Activity:
The copy you give must match the listing below exactly and contain no pictures.
BEGIN
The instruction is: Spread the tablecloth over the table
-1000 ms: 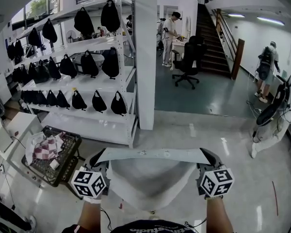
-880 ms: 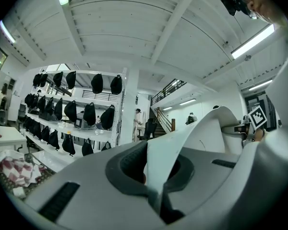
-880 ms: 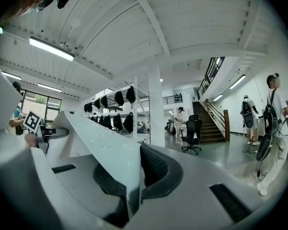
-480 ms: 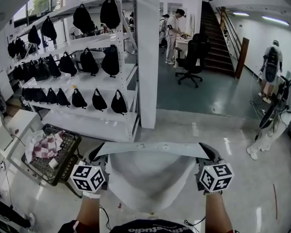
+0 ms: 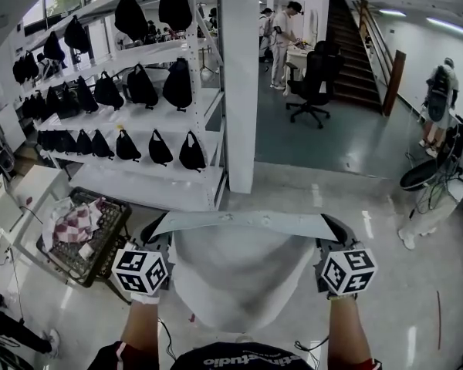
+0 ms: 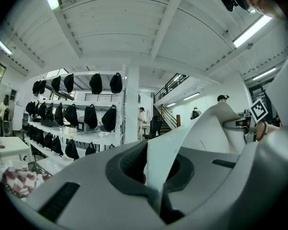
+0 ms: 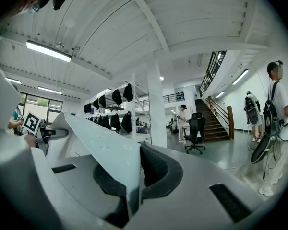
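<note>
Left gripper point(image 5: 154, 233) and right gripper point(image 5: 334, 231) are each clamping a tablecloth point(image 5: 239, 272) corner. Aiming for taut, level top edge, hem clearing floor point(image 5: 393, 307).

We list: white shelves point(image 5: 139, 187) carrying black bags point(image 5: 143, 87); a white pillar point(image 5: 239, 91) just beside them; a black floor basket point(image 5: 109, 239) holding checked cloth point(image 5: 77, 223); an office chair point(image 5: 315, 83); a staircase point(image 5: 355, 45) behind it; a person with a backpack point(image 5: 440, 91), far right.
</note>
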The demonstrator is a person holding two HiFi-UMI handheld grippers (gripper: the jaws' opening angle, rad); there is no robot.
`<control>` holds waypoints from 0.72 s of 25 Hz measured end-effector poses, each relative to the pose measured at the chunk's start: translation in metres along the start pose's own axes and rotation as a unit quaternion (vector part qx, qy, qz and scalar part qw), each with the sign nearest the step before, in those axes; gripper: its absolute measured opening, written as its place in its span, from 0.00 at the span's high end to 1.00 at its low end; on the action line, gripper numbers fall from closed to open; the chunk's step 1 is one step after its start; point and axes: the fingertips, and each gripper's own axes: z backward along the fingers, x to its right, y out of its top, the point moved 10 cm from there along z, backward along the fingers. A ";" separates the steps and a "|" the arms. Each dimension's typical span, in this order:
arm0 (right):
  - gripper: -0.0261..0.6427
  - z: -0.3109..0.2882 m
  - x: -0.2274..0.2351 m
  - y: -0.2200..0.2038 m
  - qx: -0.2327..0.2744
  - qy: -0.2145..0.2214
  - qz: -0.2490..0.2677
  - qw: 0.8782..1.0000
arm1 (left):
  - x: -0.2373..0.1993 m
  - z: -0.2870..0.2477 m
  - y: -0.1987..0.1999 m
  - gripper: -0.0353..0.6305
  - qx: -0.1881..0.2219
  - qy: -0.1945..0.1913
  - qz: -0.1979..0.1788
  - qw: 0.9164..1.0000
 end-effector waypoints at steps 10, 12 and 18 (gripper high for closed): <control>0.92 -0.036 0.022 0.011 0.005 0.008 0.002 1.000 | -0.007 -0.034 0.008 0.92 0.010 0.014 0.010 1.000; 0.92 -0.044 0.028 0.016 0.010 0.009 0.003 1.000 | -0.007 -0.043 0.012 0.92 0.014 0.016 0.008 1.000; 0.92 -0.064 0.045 0.024 0.018 0.007 0.002 1.000 | -0.008 -0.068 0.018 0.92 0.020 0.016 0.003 1.000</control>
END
Result of this exercise:
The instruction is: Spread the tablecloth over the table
-1000 ms: 
-880 ms: 
-880 ms: 
-480 ms: 
+0 ms: 
+0 ms: 
+0 ms: 
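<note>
Left gripper point(image 5: 154, 233) and right gripper point(image 5: 334, 231) are each clamping a tablecloth point(image 5: 239, 272) corner. Aiming for taut, level top edge, hem clearing floor point(image 5: 393, 307).

We list: white shelves point(image 5: 139, 187) carrying black bags point(image 5: 143, 87); a white pillar point(image 5: 239, 91) just beside them; a black floor basket point(image 5: 109, 239) holding checked cloth point(image 5: 77, 223); an office chair point(image 5: 315, 83); a staircase point(image 5: 355, 45) behind it; a person with a backpack point(image 5: 440, 91), far right.
</note>
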The demonstrator is a person holding two HiFi-UMI handheld grippers (gripper: the jaws' opening angle, rad); there is no robot.
`<control>` holds waypoints from 0.72 s of 25 Hz measured end-effector poses, each relative to the pose measured at the chunk's start: translation in metres along the start pose's own axes and rotation as a unit quaternion (vector part qx, qy, qz and scalar part qw), each with the sign nearest the step before, in those axes; gripper: its absolute measured opening, written as its place in its span, from 0.00 at the span's high end to 1.00 at its low end; on the action line, gripper numbers fall from closed to open; the chunk's step 1 is one step after its start; point and axes: the fingertips, and each gripper's own axes: z backward along the fingers, x to its right, y out of its top, the point moved 10 cm from there along z, backward along the fingers. A ";" separates the steps and a "|" the arms. Each dimension's typical span, in this order:
arm0 (right):
  - gripper: -0.0261..0.6427
  - z: -0.3109..0.2882 m
  - x: -0.2274..0.2351 m
  - y: -0.2200..0.2038 m
  - qx: -0.2327..0.2744
  - qy: -0.2145..0.2214
  - qz: -0.2490..0.2677
  - qw: 0.8782..1.0000
arm1 (left):
  - x: -0.2373..0.1993 m
  - z: -0.2870..0.2477 m
  - y: -0.1987..0.1999 m
  - gripper: -0.0353..0.6305
  - qx: -0.1881..0.2219
  - qy: -0.1945..0.1913
  - qz: -0.1979..0.1788
  - qw: 0.9164..1.0000
 end-effector waypoints at steps 10, 12 and 18 (gripper high for closed): <control>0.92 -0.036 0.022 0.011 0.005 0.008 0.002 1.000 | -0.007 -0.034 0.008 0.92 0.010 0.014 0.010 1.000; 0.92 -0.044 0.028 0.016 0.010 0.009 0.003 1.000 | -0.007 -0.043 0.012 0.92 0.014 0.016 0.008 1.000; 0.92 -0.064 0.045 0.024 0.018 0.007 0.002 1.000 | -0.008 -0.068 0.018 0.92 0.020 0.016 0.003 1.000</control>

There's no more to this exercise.